My money would be on Frank. He looks like a typical Bermondsey slapper, only much better dressed.
4
Terry Hurlock as referee?
3
No, you need somebody proper hard to referee. Owen ‘I fought off the far right’ Jones would be my choice.
2
What the fuck is Instagram?
I genuinely don’t know.
5
Sounds like a dodgy diet plan.
One with those milkshakes in sachets.
5
Or an unbelievably prompt delivery of class A’s
5
The Instagram plan.
One shake for breakfast,
One for lunch,
And a sprig of asparagus for tea.
Slip back into that glitzy little number.
Guaranteed to have you looking like Nikki Grahame in time for Christmas.
6
Hahahaha 😂👍
You Wicked man..
2
It’s better than the Schofield plan Mis.
Phillip’s anal training video.
Available on Betamax this Christmas.
Insert and pass a grapefruit by New Year’s Day.
No tears, fissures or lesions, – or your money back.
3
You should check out OnlyFans, brother!
2
I’ve been on that Chaturbate, spying at those young ladies Gord.
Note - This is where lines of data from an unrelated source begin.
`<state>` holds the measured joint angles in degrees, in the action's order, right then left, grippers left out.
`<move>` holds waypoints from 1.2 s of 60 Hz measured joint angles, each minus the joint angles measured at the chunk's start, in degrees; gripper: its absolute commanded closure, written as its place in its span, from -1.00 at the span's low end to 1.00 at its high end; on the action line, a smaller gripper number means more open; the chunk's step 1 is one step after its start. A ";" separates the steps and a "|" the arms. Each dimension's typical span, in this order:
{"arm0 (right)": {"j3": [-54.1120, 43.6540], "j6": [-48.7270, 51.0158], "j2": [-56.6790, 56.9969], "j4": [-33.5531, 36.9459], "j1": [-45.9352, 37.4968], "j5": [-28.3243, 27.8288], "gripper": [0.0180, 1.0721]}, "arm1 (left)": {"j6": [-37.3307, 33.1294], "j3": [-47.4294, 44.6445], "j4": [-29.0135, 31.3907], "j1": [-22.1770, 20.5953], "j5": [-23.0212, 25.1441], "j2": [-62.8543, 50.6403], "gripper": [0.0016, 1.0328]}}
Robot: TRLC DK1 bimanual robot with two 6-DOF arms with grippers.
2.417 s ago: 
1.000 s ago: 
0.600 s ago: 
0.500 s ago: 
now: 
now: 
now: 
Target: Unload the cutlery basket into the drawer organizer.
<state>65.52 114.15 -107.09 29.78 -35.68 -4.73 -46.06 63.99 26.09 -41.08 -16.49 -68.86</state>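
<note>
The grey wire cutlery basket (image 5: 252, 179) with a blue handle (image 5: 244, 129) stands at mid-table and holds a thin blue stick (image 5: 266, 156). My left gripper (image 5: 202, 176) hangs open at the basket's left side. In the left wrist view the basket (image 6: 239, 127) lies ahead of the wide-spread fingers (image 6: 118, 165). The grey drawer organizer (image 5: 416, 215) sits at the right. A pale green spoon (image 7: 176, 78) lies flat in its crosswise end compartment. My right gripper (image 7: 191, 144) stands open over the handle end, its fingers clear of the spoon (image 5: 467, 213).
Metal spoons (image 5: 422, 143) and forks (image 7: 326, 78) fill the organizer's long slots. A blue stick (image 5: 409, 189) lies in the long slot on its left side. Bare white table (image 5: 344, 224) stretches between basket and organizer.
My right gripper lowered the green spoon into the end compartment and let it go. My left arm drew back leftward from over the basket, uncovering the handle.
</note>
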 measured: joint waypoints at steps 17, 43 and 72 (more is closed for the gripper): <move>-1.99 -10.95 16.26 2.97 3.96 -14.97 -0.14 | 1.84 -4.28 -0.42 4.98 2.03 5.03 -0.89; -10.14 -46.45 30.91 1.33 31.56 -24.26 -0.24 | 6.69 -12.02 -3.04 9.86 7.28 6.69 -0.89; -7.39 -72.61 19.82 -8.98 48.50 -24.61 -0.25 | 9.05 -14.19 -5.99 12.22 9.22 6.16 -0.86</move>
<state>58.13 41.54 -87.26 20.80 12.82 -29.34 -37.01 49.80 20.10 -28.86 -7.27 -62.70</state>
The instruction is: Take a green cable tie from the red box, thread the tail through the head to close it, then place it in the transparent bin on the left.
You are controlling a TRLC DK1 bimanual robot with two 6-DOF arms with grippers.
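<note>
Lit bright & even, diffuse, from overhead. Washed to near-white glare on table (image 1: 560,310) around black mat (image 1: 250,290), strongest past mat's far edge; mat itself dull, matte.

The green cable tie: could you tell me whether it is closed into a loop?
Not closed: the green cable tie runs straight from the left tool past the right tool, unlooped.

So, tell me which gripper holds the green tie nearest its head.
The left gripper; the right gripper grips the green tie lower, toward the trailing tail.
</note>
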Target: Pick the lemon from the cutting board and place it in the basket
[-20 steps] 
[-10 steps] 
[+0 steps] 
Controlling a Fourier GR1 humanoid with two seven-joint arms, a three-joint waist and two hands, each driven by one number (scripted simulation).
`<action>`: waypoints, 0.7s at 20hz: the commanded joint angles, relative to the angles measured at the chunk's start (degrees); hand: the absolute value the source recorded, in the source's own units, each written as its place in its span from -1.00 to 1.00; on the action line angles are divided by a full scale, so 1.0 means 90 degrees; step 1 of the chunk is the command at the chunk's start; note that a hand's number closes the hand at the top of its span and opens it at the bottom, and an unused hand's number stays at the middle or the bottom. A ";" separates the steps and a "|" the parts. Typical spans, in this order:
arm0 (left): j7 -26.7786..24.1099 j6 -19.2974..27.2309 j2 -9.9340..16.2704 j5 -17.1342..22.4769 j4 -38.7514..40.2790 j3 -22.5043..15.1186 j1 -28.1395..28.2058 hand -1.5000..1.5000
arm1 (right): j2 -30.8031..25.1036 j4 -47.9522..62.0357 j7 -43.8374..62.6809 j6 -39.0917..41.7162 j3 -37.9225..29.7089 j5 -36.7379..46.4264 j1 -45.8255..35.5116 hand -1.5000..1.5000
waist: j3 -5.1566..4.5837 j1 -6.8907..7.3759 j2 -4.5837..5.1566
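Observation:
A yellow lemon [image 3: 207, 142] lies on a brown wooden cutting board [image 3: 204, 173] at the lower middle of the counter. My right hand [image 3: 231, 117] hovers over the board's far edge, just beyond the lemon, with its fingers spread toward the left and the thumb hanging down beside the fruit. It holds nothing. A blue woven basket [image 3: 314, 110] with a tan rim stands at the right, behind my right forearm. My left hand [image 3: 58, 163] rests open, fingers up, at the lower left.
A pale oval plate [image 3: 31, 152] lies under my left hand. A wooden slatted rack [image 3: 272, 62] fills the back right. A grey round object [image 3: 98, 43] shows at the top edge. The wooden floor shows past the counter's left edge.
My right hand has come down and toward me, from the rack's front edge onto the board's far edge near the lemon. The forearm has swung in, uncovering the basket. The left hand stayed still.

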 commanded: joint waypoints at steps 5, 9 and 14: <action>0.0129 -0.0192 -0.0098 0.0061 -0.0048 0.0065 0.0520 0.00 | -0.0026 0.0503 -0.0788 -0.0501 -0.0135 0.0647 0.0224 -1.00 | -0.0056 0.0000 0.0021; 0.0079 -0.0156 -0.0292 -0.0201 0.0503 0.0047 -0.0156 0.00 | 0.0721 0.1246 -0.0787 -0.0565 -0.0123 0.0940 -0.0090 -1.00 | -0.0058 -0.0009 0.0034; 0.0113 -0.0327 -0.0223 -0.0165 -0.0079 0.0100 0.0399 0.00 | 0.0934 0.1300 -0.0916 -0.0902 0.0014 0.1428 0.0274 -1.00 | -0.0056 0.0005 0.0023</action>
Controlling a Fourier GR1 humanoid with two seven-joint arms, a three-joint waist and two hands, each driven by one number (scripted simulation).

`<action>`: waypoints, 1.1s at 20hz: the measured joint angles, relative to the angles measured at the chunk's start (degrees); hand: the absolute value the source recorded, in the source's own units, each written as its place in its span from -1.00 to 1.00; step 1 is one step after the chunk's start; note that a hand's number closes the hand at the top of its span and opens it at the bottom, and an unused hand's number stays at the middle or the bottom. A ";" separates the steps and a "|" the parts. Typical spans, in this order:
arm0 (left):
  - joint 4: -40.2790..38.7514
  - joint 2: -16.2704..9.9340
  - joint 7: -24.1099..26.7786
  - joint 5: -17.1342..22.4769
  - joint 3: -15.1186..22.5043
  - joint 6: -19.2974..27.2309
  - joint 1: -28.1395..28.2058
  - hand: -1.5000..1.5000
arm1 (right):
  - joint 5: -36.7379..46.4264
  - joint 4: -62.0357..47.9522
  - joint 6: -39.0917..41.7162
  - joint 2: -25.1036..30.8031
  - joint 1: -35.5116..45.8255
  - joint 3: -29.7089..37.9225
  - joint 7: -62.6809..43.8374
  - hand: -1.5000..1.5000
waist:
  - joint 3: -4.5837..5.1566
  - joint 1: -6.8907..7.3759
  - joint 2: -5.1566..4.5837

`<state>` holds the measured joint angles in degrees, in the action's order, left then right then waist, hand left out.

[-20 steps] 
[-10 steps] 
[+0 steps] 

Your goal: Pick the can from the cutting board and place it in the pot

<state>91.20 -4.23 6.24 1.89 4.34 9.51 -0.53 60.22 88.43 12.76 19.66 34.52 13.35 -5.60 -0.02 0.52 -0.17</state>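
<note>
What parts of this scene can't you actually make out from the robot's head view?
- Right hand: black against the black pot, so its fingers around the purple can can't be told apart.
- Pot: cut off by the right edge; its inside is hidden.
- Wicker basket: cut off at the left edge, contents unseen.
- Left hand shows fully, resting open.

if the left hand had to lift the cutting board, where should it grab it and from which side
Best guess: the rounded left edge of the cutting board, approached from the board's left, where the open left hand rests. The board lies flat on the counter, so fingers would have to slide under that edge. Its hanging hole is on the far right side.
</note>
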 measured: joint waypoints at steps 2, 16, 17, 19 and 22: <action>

The sound came on it the other day, and my missus heard that bling bling noise and some orgasm noises, whilst I was lying in bed. I could find the volume button quick enough!
As for OnlyFans, I think I will wait until summer, as I don’t need to purchase one in the winter. Draughty enough as it is here thanks.
6
Couldn’t
1
All this instagram and Snapchat bollocks or whatever else is completely lost on me.
Load of gen Z wank.
There’s one of them that apparently automatically deletes all trace of whatever the hell anybody posts after something like 10 seconds. Forever.
Yeah.
2
me too, never had a smart phone never taken a selfie…too narcissistic for my liking, my 20 year old flip phone still works fine if the car conks out
2
We used to have this …..
https://www.youtube.com/watch?v=bp8aTvVqE7I
Now, cunts fritter their precious time on shite like instagram.
If they listened to Alf they might bleedin’ well learn something.
6
On a sad note, flags at half mast please for https://ra.co/news/76521
I’m sure we’ll all raise a glass for this lad. P.s. I haven’t got a fkn clue who he was
2
Anyone get him in Deadpool?
0
Catching up here. WTF did I just read. Was that purporting to be English?